··· Provided data ···
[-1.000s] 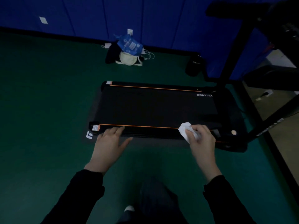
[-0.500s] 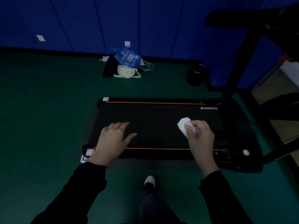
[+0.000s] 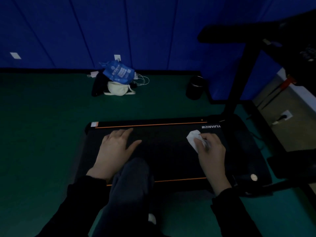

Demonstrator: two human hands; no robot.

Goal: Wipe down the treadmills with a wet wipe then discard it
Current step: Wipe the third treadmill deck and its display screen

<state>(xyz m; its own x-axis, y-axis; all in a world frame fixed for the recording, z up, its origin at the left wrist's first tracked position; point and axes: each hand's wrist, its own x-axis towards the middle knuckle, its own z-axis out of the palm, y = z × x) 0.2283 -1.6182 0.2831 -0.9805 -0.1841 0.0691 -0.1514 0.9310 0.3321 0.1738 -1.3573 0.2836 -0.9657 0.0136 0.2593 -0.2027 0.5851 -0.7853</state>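
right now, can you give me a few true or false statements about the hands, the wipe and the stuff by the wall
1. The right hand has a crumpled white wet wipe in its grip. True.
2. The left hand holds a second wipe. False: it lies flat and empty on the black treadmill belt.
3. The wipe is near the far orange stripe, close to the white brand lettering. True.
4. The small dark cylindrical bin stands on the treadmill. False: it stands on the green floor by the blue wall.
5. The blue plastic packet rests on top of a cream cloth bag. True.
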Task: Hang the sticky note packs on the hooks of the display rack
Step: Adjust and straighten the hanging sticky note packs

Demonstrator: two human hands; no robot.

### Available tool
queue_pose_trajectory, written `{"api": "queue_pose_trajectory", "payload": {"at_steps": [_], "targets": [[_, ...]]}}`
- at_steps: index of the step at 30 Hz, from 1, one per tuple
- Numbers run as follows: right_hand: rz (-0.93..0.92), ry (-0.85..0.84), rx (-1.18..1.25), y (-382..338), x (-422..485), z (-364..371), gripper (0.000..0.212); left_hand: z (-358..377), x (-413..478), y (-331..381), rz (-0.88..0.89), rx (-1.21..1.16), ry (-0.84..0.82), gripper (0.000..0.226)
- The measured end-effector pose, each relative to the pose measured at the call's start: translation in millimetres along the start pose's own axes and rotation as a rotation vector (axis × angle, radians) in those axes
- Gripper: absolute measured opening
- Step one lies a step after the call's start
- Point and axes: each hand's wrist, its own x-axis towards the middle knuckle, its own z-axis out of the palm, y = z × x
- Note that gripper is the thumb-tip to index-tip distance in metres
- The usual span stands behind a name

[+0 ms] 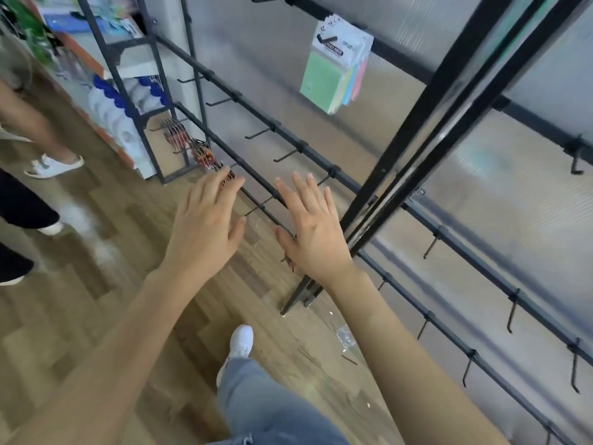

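One bunch of sticky note packs point(337, 64) hangs on a hook point(325, 38); many hooks are bare. Your left hand point(205, 220) and right hand point(313, 229) are spread, holding nothing.

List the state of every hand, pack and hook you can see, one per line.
left hand: open, fingers spread, holds nothing.
right hand: open, fingers spread, holds nothing.
sticky note packs: hung together on one upper hook.
middle-rail hooks: bare.
red packs: hung on lower-rail hooks, far left.
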Motion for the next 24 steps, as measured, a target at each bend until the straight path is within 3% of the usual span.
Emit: {"api": "queue_pose_trajectory", "payload": {"at_steps": [7, 13, 24], "targets": [[0.053, 0.062, 0.045, 7.2, 96.6, 22.9, 0.065, -9.1, 95.5, -44.2, 0.066, 0.02, -0.001, 0.053], [0.036, 0.212, 0.027, 14.3, 170.4, 22.0, 0.066, -21.5, 166.0, -73.3, 0.091, 0.023, 0.115, 0.051], [0.17, 0.34, -0.114, 27.6, 218.2, 2.9, 0.068, -24.7, 248.7, -76.7, 0.309, -0.08, 0.145, 0.053]]}}
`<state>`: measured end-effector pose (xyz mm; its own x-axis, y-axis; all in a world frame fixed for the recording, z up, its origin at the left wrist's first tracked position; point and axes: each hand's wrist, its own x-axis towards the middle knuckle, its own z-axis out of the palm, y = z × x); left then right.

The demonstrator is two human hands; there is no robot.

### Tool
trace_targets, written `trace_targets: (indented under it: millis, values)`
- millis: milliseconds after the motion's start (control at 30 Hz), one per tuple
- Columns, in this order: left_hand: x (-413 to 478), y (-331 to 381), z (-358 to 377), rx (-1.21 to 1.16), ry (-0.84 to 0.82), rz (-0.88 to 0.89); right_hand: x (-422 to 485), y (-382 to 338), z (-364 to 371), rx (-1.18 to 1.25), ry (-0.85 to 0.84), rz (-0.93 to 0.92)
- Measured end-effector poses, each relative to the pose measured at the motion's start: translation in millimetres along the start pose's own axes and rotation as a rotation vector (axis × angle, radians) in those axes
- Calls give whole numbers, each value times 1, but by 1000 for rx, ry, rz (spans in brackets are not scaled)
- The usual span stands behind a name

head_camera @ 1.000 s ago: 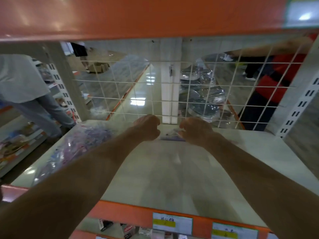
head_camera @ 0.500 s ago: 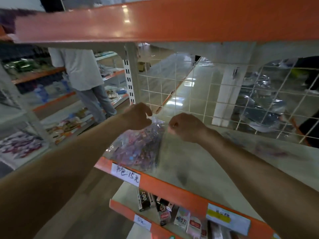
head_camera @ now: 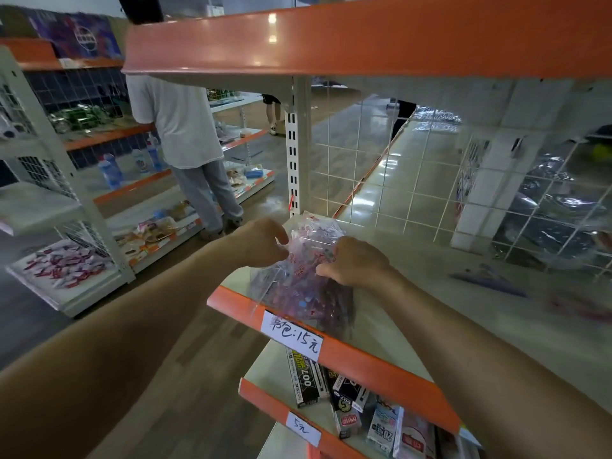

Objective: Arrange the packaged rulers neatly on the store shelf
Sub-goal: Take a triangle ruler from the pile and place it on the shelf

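A clear plastic bag of packaged rulers (head_camera: pixel 303 283), with pink and purple contents, lies at the left front corner of the pale shelf board (head_camera: pixel 440 303). My left hand (head_camera: pixel 261 241) pinches the bag's top edge on its left side. My right hand (head_camera: pixel 356 261) grips the bag's right side, fingers curled into the plastic. Farther right on the same board lie a loose purple ruler pack (head_camera: pixel 490 281) and a blurred reddish one (head_camera: pixel 583 309).
A white wire grid (head_camera: pixel 414 180) closes the shelf's back, beside a slotted upright post (head_camera: pixel 293 150). An orange shelf (head_camera: pixel 364 38) hangs close overhead. Boxed goods (head_camera: pixel 347 399) fill the shelf below. A person in a white shirt (head_camera: pixel 182 127) stands in the left aisle.
My view swung left from the shelf's back middle to its left corner. Both hands came off a pack near the grid and took hold of the bag of rulers.
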<state>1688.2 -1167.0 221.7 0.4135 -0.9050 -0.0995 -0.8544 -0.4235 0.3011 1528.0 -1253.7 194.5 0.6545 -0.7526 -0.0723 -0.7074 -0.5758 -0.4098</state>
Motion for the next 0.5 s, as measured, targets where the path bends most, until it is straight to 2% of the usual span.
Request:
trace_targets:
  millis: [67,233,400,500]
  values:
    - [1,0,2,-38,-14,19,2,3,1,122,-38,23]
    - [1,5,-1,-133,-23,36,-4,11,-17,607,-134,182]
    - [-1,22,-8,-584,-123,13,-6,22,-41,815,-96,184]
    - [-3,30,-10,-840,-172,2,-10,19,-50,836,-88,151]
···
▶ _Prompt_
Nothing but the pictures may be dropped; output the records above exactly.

▶ _Finished task_
[-1.000s] 
[-0.500s] 
[+0.000s] 

Demonstrator: two human hands; no robot.

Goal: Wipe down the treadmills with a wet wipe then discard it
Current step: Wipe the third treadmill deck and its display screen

<state>(xyz m; its own x-axis, y-axis; all in a world frame fixed for the recording, z up, its origin at the left wrist's first tracked position; point and axes: each hand's wrist, its own x-axis towards the middle knuckle, its own z-axis out of the palm, y = z × x) 0.2283 -1.6182 0.2831 -0.9805 -0.1841 0.0691 -0.1514 0.9310 0.3321 0.1738 -1.3573 0.2836 -0.9657 0.0136 0.2593 -0.2027 0.5851 -0.7853</state>
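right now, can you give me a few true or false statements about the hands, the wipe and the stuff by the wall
1. The right hand has a crumpled white wet wipe in its grip. True.
2. The left hand holds a second wipe. False: it lies flat and empty on the black treadmill belt.
3. The wipe is near the far orange stripe, close to the white brand lettering. True.
4. The small dark cylindrical bin stands on the treadmill. False: it stands on the green floor by the blue wall.
5. The blue plastic packet rests on top of a cream cloth bag. True.
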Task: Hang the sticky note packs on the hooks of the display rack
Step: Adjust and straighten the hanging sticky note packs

Demonstrator: two human hands; no robot.

### Available tool
queue_pose_trajectory, written `{"api": "queue_pose_trajectory", "payload": {"at_steps": [_], "targets": [[_, ...]]}}`
- at_steps: index of the step at 30 Hz, from 1, one per tuple
- Numbers run as follows: right_hand: rz (-0.93..0.92), ry (-0.85..0.84), rx (-1.18..1.25), y (-382..338), x (-422..485), z (-364..371), gripper (0.000..0.212); left_hand: z (-358..377), x (-413..478), y (-331..381), rz (-0.88..0.89), rx (-1.21..1.16), ry (-0.84..0.82), gripper (0.000..0.226)
- The measured end-effector pose, each relative to the pose measured at the call's start: translation in millimetres along the start pose's own axes and rotation as a rotation vector (axis × angle, radians) in those axes
- Gripper: absolute measured opening
- Step one lies a step after the call's start
- Point and axes: each hand's wrist, its own x-axis towards the middle knuckle, its own z-axis out of the palm, y = z × x
- Note that gripper is the thumb-tip to index-tip distance in metres
- The usual span stands behind a name

[+0 ms] 

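One bunch of sticky note packs point(337, 64) hangs on a hook point(325, 38); many hooks are bare. Your left hand point(205, 220) and right hand point(313, 229) are spread, holding nothing.

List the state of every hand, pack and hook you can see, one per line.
left hand: open, fingers spread, holds nothing.
right hand: open, fingers spread, holds nothing.
sticky note packs: hung together on one upper hook.
middle-rail hooks: bare.
red packs: hung on lower-rail hooks, far left.
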Motion for the next 24 steps, as measured, a target at each bend until the straight path is within 3% of the usual span.
Emit: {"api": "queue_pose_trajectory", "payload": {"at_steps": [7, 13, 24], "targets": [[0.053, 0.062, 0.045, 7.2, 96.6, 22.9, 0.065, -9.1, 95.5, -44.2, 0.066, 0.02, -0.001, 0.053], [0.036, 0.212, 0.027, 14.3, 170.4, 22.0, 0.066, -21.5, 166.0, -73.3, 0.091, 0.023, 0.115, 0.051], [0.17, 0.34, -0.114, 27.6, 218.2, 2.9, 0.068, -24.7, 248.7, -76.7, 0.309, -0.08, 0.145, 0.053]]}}
`<state>`: measured end-effector pose (xyz mm; its own x-axis, y-axis; all in a world frame fixed for the recording, z up, its origin at the left wrist's first tracked position; point and axes: each hand's wrist, its own x-axis towards the middle knuckle, its own z-axis out of the palm, y = z × x); left then right.

The demonstrator is two human hands; there is no robot.

### Tool
trace_targets, written `trace_targets: (indented under it: millis, values)`
- millis: milliseconds after the motion's start (control at 30 Hz), one per tuple
- Columns, in this order: left_hand: x (-413 to 478), y (-331 to 381), z (-358 to 377), rx (-1.21 to 1.16), ry (-0.84 to 0.82), rz (-0.88 to 0.89); right_hand: x (-422 to 485), y (-382 to 338), z (-364 to 371), rx (-1.18 to 1.25), ry (-0.85 to 0.84), rz (-0.93 to 0.92)
- Measured end-effector poses, each relative to the pose measured at the motion's start: translation in millimetres along the start pose's own axes and rotation as a rotation vector (axis × angle, radians) in those axes
- Calls give whole numbers, each value times 1, but by 1000 for rx, ry, rz (spans in brackets are not scaled)
- The usual span stands behind a name

head_camera @ 1.000 s ago: 
head_camera @ 0.500 s ago: 
head_camera @ now: 

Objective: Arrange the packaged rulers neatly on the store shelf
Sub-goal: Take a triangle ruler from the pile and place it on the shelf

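A clear plastic bag of packaged rulers (head_camera: pixel 303 283), with pink and purple contents, lies at the left front corner of the pale shelf board (head_camera: pixel 440 303). My left hand (head_camera: pixel 261 241) pinches the bag's top edge on its left side. My right hand (head_camera: pixel 356 261) grips the bag's right side, fingers curled into the plastic. Farther right on the same board lie a loose purple ruler pack (head_camera: pixel 490 281) and a blurred reddish one (head_camera: pixel 583 309).
A white wire grid (head_camera: pixel 414 180) closes the shelf's back, beside a slotted upright post (head_camera: pixel 293 150). An orange shelf (head_camera: pixel 364 38) hangs close overhead. Boxed goods (head_camera: pixel 347 399) fill the shelf below. A person in a white shirt (head_camera: pixel 182 127) stands in the left aisle.
My view swung left from the shelf's back middle to its left corner. Both hands came off a pack near the grid and took hold of the bag of rulers.
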<state>1688.2 -1167.0 221.7 0.4135 -0.9050 -0.0995 -0.8544 -0.4235 0.3011 1528.0 -1253.7 194.5 0.6545 -0.7526 -0.0723 -0.7074 -0.5758 -0.4098</state>
Motion for the next 0.5 s, as measured, targets where the path bends most, until it is straight to 2% of the usual span.
Request:
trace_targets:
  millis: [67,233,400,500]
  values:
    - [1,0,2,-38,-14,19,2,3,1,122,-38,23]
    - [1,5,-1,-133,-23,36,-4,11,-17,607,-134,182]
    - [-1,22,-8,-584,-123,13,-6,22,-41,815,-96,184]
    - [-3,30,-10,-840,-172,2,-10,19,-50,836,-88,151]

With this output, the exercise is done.